Upon walking through the front door, it’s surprisingly comfortable with full air conditioning, large windows, and bohemian decor. Staged by Sara Barney, founder of BANDD Design, each room features locally-sourced, small-batch items. And keeping affordability in mind, many pieces were even purchased at Target and Cost Plus World Market.

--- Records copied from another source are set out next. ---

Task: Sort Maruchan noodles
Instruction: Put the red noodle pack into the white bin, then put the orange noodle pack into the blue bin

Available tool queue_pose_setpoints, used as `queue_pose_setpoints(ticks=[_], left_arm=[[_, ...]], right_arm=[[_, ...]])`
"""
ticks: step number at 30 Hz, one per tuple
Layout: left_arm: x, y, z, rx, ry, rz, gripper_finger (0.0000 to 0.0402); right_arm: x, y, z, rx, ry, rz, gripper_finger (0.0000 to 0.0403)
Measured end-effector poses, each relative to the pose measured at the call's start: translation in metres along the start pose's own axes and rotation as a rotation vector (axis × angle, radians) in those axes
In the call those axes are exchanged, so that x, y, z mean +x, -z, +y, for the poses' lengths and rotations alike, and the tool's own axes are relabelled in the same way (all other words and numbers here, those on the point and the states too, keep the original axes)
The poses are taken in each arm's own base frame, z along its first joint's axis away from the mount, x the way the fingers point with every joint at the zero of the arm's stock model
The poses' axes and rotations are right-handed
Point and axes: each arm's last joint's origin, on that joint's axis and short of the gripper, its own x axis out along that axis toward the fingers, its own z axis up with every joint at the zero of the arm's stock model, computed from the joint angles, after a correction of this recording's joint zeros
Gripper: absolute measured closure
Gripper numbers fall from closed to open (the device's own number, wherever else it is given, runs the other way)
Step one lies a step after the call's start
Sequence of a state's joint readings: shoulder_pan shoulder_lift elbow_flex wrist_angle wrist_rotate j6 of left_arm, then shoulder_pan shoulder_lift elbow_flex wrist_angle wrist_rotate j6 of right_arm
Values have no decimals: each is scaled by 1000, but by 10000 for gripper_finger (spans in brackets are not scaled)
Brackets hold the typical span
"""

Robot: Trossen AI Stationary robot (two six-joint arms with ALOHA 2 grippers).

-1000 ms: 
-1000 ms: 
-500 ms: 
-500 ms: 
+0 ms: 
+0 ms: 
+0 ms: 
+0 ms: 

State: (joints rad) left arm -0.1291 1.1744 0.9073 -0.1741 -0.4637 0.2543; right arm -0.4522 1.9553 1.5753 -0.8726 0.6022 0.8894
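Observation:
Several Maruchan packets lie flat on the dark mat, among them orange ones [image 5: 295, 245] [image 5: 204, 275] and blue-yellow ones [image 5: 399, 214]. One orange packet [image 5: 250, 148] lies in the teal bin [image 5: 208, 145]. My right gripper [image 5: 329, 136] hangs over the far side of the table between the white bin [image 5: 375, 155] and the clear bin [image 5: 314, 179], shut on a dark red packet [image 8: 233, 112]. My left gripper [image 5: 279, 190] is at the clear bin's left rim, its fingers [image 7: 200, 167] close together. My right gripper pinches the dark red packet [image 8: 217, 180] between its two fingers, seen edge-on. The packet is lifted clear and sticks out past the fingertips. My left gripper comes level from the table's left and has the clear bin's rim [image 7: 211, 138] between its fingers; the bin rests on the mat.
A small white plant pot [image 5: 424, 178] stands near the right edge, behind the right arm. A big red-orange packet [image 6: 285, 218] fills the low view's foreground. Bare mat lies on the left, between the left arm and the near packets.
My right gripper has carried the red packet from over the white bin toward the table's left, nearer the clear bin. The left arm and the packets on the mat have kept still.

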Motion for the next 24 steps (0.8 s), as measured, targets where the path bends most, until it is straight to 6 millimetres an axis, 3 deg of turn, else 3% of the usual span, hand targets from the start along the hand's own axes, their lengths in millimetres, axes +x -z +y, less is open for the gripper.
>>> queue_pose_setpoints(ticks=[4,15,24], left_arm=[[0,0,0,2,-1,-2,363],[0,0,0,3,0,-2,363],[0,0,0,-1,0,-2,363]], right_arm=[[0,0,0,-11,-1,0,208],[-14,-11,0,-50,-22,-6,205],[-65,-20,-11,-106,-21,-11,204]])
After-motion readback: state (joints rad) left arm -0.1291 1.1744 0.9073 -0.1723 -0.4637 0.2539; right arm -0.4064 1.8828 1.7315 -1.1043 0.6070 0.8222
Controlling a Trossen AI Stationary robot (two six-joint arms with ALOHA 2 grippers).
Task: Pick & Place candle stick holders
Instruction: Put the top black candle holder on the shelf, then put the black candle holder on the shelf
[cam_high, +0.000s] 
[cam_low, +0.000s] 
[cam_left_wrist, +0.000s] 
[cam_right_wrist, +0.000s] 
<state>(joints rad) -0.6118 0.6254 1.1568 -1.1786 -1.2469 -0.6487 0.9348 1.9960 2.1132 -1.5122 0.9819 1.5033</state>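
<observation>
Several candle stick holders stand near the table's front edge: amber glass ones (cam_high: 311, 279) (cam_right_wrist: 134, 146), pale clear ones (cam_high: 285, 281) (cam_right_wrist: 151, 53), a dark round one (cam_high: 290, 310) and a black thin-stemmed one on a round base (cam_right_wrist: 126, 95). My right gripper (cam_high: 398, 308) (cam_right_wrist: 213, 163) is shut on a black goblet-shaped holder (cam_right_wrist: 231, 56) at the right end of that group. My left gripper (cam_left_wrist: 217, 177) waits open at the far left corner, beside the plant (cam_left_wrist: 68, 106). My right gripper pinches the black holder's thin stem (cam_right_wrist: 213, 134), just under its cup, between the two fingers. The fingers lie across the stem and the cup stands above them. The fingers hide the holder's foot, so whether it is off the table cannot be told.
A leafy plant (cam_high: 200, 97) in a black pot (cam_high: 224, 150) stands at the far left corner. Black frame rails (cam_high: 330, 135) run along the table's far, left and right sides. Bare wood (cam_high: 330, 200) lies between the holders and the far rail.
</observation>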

“I wanted [the house] to feel like someone actually lives [there],” she says. “Because so much of the space has black-and-white and concrete floors, I knew cozy furnishings were a must with both a masculine and feminine touch, so it would appeal to a broad audience.”

The home is split into three separate rooms, a living room/office, a smaller communal space, and a bedroom. Throughout, baskets and convertible seating make the space feel much larger than it is, while shag rugs, along with geometric-printed pillows and blankets from Barney’s own BANDD Design shop bring in color and warmth. A leather butterfly chair in the living room offers a comfortable spot to dive into a good book and prints from local artist, Roxi Miras, add an iconic Austin funk.

(Image credit: Courtesy of ICON)

Now that ICON has delivered its proof-of-concept, it’s time to make 3D-printed homes available to the public, and not just for those stateside. Ballard and his team have partnered with New Story, a nonprofit aiming to end global homelessness, and will be shipping Vulcan II printers off to South America where they will build 2,000 homes.

“There’s not a robotics crisis,” Ballard says. “There’s a housing crisis. It’s time to get the technology out there and get building.”